» HOW TO COMPLETE THIS TASK:
Starting with the line that contains "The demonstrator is" and stopping after the line that contains "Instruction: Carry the", copy the entries below exactly. Include nothing else.
** PROVIDED RECORDS follows **
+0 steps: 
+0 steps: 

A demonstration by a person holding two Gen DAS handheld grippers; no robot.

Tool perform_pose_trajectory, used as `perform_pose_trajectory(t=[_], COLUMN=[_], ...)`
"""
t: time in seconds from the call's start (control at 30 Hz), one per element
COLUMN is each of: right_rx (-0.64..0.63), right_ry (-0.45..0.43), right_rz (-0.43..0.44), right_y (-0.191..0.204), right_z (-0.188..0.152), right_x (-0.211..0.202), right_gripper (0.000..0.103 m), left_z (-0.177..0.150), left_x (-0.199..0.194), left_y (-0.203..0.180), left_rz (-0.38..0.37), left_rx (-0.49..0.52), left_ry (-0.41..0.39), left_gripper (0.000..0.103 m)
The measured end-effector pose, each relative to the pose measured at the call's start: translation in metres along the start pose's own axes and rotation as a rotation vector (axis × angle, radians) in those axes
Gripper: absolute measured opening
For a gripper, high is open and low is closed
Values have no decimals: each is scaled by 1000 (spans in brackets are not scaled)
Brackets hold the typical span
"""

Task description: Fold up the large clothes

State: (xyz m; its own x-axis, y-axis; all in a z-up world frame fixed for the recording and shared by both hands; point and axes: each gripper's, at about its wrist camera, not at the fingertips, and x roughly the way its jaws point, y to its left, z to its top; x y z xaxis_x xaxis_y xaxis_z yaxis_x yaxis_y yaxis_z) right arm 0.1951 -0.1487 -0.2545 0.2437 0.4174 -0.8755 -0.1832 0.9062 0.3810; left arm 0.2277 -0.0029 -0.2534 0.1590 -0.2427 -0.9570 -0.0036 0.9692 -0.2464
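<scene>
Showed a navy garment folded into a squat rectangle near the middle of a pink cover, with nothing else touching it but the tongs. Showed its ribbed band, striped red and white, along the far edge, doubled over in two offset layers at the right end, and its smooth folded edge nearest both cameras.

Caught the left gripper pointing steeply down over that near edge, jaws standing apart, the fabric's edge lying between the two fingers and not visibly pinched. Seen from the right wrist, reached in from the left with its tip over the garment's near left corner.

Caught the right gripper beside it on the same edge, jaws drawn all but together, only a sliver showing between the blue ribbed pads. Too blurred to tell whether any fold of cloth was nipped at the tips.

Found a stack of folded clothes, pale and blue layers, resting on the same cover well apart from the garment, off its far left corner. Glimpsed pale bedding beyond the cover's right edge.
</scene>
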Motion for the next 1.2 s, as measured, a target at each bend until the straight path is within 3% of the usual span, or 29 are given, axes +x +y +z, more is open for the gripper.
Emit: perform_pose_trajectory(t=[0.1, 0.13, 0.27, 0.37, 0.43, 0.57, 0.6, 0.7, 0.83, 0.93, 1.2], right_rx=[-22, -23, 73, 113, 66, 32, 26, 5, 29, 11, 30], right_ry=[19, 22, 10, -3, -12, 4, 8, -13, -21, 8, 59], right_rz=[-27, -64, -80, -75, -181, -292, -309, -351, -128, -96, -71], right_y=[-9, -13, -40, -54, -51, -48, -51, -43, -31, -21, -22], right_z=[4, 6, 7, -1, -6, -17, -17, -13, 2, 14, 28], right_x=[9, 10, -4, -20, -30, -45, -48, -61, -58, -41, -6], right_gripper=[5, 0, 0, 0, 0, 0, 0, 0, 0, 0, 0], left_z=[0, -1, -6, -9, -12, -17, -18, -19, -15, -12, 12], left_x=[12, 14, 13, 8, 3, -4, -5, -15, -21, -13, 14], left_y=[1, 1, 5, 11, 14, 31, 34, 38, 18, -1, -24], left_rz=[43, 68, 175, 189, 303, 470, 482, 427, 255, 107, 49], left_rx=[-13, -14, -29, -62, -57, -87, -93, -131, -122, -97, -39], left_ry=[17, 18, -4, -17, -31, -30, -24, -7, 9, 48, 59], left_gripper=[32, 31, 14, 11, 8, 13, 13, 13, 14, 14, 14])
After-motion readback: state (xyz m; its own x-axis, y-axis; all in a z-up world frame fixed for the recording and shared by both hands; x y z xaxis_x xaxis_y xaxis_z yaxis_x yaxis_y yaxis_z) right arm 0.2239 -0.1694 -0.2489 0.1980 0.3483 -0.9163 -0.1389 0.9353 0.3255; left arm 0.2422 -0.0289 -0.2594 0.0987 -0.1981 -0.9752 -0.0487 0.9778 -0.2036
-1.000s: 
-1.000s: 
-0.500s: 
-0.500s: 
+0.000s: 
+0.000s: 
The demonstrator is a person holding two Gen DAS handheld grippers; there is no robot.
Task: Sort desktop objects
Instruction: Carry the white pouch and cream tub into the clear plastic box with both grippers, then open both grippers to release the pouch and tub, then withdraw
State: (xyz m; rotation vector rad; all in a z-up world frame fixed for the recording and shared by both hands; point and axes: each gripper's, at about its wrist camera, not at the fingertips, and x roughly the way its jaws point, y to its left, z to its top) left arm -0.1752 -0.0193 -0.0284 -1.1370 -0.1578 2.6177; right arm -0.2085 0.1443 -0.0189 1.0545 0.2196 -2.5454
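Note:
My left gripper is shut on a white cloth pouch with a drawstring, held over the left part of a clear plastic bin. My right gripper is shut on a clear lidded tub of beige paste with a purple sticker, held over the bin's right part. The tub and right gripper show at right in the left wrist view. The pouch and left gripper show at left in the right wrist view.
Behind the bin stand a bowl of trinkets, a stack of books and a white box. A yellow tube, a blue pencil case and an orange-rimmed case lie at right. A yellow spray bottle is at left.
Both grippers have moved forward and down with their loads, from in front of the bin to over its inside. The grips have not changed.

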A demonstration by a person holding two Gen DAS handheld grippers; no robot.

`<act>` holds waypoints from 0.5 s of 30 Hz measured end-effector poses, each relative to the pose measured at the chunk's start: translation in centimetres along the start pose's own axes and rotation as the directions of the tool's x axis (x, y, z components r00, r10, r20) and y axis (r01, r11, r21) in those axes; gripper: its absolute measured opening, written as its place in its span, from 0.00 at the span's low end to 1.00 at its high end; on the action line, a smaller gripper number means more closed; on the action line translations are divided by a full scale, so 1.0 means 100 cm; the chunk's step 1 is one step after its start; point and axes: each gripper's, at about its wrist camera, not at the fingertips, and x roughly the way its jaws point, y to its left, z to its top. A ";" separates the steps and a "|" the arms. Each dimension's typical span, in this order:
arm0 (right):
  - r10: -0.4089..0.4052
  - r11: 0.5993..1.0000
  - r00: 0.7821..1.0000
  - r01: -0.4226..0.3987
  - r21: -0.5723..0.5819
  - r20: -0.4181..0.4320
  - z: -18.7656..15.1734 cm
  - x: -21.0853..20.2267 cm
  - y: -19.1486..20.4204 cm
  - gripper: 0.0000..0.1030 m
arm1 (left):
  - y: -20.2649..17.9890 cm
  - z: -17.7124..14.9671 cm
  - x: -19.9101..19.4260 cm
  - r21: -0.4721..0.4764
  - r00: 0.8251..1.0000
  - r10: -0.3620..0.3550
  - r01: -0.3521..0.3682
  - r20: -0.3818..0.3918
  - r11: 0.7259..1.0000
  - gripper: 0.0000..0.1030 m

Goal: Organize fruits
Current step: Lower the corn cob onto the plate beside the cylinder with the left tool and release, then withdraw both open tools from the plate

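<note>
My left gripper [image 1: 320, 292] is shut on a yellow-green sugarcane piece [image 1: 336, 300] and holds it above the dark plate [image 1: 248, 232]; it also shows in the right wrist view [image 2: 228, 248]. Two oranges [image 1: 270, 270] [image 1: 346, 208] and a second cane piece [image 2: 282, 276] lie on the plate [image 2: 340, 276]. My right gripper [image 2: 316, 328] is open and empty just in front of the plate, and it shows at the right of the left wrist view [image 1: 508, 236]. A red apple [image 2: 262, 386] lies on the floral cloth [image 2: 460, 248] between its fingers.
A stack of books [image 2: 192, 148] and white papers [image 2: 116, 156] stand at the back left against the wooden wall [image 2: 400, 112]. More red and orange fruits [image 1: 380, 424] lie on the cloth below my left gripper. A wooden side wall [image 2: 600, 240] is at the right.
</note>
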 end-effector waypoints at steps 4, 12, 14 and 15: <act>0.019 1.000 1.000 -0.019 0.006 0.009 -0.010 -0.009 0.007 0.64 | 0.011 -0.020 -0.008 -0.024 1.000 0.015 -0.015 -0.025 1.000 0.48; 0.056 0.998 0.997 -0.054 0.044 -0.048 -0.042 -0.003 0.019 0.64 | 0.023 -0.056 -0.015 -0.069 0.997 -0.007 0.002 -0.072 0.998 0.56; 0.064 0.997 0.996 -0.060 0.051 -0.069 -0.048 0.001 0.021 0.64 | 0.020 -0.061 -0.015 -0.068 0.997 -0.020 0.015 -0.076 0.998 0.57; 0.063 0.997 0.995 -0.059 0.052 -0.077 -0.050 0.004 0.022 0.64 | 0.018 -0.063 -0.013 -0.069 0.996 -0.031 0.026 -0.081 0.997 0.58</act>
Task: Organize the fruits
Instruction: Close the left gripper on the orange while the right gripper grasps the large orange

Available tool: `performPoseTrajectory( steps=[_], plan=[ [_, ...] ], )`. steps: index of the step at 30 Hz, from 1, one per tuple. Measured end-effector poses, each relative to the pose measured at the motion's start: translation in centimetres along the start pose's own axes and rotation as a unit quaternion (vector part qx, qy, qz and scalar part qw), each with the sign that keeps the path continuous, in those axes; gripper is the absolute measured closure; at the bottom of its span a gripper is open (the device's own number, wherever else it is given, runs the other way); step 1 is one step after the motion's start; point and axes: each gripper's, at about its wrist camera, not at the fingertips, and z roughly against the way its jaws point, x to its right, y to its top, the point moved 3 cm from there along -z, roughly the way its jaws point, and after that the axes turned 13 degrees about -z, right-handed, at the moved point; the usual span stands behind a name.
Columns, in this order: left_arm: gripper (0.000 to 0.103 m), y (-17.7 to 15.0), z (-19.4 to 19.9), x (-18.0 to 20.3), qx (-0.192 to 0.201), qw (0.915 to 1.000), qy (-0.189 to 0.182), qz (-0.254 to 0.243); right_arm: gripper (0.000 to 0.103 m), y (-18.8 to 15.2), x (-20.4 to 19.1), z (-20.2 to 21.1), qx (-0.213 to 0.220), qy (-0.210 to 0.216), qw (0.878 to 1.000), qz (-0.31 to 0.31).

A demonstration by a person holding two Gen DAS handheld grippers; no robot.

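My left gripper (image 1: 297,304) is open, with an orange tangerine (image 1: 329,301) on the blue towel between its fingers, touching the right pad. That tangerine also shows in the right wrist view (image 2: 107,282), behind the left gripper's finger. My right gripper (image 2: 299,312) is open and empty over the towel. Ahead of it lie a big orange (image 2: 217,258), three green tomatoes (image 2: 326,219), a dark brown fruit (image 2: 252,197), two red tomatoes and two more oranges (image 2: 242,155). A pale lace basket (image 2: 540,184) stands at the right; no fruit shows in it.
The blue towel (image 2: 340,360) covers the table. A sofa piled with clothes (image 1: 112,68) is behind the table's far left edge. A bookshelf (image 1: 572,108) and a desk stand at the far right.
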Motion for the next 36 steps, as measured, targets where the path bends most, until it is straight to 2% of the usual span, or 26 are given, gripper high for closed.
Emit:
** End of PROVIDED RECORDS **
» ANSWER TO THE EXERCISE:
The demonstrator is a person holding two Gen DAS handheld grippers; there is no robot.
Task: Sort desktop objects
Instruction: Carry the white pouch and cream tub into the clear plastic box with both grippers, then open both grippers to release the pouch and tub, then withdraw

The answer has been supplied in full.